I just finished watching Park Chan-Wook’s No Other Choice, and I couldn’t help but notice all the shoe-related themes.

In the first few minutes, the main character buys his wife a pair of new shoes, to which the wife then says, “They say not to gift shoes to your lover…Cause they might run away in them.” What a line. Also, who is ‘they’? the haters? A conclave of women who have long since fled their clearly failing marriages?

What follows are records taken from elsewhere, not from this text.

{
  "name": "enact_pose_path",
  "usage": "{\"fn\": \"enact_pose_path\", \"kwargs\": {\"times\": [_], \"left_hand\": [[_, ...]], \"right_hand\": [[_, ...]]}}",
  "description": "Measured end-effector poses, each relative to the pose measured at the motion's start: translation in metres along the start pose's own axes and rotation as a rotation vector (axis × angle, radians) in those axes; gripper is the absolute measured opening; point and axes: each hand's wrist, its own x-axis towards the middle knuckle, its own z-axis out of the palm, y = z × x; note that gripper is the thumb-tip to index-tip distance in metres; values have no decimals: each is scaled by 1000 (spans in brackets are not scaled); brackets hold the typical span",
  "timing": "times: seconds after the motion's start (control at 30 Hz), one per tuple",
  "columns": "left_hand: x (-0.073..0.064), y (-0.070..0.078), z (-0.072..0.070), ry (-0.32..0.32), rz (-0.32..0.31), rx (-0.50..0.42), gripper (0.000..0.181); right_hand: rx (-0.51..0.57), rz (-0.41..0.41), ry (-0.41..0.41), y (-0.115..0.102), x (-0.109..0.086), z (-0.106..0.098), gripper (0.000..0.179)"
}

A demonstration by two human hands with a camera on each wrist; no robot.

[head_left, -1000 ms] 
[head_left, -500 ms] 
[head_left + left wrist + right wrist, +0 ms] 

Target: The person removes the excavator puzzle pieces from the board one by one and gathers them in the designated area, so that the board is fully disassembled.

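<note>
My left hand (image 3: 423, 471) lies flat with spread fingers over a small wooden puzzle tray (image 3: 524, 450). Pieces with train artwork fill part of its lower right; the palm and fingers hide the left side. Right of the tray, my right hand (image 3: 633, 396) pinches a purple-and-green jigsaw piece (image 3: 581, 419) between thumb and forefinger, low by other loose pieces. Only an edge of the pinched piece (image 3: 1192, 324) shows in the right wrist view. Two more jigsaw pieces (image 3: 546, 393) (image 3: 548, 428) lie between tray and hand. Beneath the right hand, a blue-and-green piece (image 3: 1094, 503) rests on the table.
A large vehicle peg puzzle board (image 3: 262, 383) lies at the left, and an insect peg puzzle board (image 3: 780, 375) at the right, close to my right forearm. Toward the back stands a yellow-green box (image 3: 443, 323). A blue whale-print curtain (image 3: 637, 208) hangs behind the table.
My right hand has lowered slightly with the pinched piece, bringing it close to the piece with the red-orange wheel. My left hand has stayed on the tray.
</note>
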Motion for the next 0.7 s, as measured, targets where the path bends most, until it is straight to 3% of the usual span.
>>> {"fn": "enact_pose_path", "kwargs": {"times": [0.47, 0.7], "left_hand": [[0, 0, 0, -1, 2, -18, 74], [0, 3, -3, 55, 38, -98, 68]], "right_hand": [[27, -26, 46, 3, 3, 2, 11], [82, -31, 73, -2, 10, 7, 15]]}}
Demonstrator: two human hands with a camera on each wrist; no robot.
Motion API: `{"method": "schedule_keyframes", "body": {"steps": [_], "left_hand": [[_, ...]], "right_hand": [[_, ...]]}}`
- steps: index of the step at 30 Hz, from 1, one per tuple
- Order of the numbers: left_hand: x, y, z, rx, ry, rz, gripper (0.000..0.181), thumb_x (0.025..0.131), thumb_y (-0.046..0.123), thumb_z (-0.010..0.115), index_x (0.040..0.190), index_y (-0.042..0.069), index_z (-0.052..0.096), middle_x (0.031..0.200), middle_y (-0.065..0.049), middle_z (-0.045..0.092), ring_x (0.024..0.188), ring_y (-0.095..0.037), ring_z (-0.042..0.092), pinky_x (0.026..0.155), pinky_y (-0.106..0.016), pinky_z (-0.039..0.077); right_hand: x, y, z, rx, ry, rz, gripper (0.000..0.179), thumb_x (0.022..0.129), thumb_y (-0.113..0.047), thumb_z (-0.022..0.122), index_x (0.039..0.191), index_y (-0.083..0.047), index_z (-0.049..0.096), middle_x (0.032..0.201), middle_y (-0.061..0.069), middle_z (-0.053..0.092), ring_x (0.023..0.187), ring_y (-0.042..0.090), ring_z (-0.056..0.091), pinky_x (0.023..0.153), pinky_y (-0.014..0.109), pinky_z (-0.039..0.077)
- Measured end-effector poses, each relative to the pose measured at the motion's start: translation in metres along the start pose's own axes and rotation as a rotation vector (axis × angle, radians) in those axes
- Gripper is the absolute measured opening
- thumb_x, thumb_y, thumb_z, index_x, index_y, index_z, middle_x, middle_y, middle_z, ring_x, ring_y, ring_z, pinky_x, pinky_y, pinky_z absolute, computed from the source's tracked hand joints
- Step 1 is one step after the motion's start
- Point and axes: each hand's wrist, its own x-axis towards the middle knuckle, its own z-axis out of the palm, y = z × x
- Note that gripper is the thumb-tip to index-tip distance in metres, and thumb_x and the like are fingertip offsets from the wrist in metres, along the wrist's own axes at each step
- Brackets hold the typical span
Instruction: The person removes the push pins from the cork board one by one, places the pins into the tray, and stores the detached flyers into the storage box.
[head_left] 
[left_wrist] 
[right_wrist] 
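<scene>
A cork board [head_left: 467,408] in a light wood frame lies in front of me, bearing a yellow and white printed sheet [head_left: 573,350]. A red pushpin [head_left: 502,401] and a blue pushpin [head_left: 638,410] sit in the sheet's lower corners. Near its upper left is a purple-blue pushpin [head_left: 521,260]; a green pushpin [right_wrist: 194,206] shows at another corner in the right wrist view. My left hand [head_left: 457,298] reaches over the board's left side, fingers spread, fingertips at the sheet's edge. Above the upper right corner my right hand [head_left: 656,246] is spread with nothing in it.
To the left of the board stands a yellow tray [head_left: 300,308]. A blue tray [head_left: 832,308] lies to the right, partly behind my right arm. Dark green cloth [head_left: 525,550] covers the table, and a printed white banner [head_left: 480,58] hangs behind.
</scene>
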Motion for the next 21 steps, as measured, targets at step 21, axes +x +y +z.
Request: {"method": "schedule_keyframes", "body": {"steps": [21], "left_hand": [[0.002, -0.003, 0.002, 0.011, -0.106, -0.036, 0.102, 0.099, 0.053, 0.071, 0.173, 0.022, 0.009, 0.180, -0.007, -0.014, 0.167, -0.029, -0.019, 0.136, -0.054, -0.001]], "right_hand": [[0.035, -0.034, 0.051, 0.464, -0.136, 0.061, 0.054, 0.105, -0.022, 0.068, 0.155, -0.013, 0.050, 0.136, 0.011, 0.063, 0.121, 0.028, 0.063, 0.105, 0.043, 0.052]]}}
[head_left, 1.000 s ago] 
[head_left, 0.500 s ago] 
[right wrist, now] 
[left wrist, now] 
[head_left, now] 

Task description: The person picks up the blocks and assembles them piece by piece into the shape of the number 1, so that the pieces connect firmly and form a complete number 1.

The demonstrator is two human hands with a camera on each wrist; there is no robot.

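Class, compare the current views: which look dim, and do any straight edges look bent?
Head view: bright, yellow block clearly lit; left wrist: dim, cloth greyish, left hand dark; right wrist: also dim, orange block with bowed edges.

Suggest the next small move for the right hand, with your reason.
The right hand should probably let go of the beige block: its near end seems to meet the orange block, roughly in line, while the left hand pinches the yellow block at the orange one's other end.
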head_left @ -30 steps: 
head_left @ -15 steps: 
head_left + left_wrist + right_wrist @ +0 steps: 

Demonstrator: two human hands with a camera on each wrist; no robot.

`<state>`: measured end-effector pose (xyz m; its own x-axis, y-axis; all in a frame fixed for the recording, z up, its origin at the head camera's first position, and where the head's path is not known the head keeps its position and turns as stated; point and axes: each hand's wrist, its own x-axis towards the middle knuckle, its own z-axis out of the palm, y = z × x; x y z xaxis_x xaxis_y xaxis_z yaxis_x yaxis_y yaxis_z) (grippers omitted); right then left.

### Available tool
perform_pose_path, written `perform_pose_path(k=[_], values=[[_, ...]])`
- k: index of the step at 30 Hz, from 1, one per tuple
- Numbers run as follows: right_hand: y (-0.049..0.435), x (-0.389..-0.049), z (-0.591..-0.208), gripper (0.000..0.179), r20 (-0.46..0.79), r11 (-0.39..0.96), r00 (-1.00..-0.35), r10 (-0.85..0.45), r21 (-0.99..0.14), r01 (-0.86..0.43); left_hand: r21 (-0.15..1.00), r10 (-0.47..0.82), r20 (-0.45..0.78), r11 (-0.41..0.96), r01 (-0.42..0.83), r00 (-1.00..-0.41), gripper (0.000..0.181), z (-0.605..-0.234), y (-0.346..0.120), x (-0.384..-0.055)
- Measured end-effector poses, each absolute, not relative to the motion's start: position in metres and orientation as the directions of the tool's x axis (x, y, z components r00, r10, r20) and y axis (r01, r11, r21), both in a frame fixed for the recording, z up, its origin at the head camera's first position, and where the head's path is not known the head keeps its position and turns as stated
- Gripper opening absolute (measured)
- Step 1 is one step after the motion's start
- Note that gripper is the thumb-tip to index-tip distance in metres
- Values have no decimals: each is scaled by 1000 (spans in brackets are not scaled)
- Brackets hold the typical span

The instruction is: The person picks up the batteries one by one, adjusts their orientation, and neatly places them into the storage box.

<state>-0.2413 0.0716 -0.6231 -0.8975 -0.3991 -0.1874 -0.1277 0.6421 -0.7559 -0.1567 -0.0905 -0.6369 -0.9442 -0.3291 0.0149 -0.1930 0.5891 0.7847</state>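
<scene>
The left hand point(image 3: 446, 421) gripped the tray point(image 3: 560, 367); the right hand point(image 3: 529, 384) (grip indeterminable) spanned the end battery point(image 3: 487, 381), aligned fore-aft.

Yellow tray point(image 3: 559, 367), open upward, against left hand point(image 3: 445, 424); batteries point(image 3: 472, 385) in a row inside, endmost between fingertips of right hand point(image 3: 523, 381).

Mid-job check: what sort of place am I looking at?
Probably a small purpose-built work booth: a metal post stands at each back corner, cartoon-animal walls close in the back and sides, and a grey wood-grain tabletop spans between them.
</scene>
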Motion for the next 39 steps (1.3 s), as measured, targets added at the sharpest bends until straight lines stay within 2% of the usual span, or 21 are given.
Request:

In all honesty, this does ring true in my experience. I once bought someone a pair of Mid-West Kids x adidas Forums, a pair I also had in my collection. However, the plan didn’t completely revolve around the concept of ‘matchy matchy’, the act of matching one’s footwear to that of one’s partners. Not to be confused with the act of buying two matcha-flavoured drinks, to which the saying may have been reappropriated. If that’s the case, I am willing to get behind a boycott.
Anyway, in the film, the wife gets a hot pair of new heels, so perhaps my mistake was not purchasing a pair sexy enough? Did my shoe choice reveal the possibility of a stale and unexciting end to what was a very fleeting situationship? She did post them on the gram at the time, so my choice couldn’t have been all that bad…right?

In hindsight, I do somewhat agree with the statement. That new shoe feeling can get the better of some, a feeling I would liken to getting a fresh haircut. For a more lady-specific equivalent, I have heard something along the lines of, “tanned, moisturised, a Diet Coke and a plate of chips”, although the plate of chips may be getting confused for a bag of Walkers crisps.
Either way, I am trying to conflate the new-shoe feeling to that of being tanned and sipping a Diet Coke, both of which can sadly cause someone to engage in adultery. If true, I’m impressed Gary Lineker hasn’t got a worse reputation than that of his brother.
That said, when I tend to get new shoes, I either wear them at my desk and write about other shoes or throw them up in the air and take photos of them. I do realise both of those actions put me in a rather unique Ven diagram, and I wholeheartedly accept this.

I think I will be increasingly cautious about buying people shoes from now on. Before NOC I had never reflected on that one time I did, perhaps I was too young and naïve, then again, I was living in Manchester at the time. Don’t ask me to explain what that means.

Additionally, between Twin Peaks, Black Mirror – Demon 79, Marty Supreme and now No Other Choice, there seems to be a lot of movies that feature a shoe shop or a shoe shop employee. Either the producers, a high percentage of whom are white men in their mid-40s, have a fondness for feet (shoutout Tarantino), or the humble shoe shop serves as a great metaphor. Think this is a topic worth looking into.

I suppose the point of all this is that be careful about buying shoes for your lovers, partners, or spouse…you don’t know what chain reaction you could set off.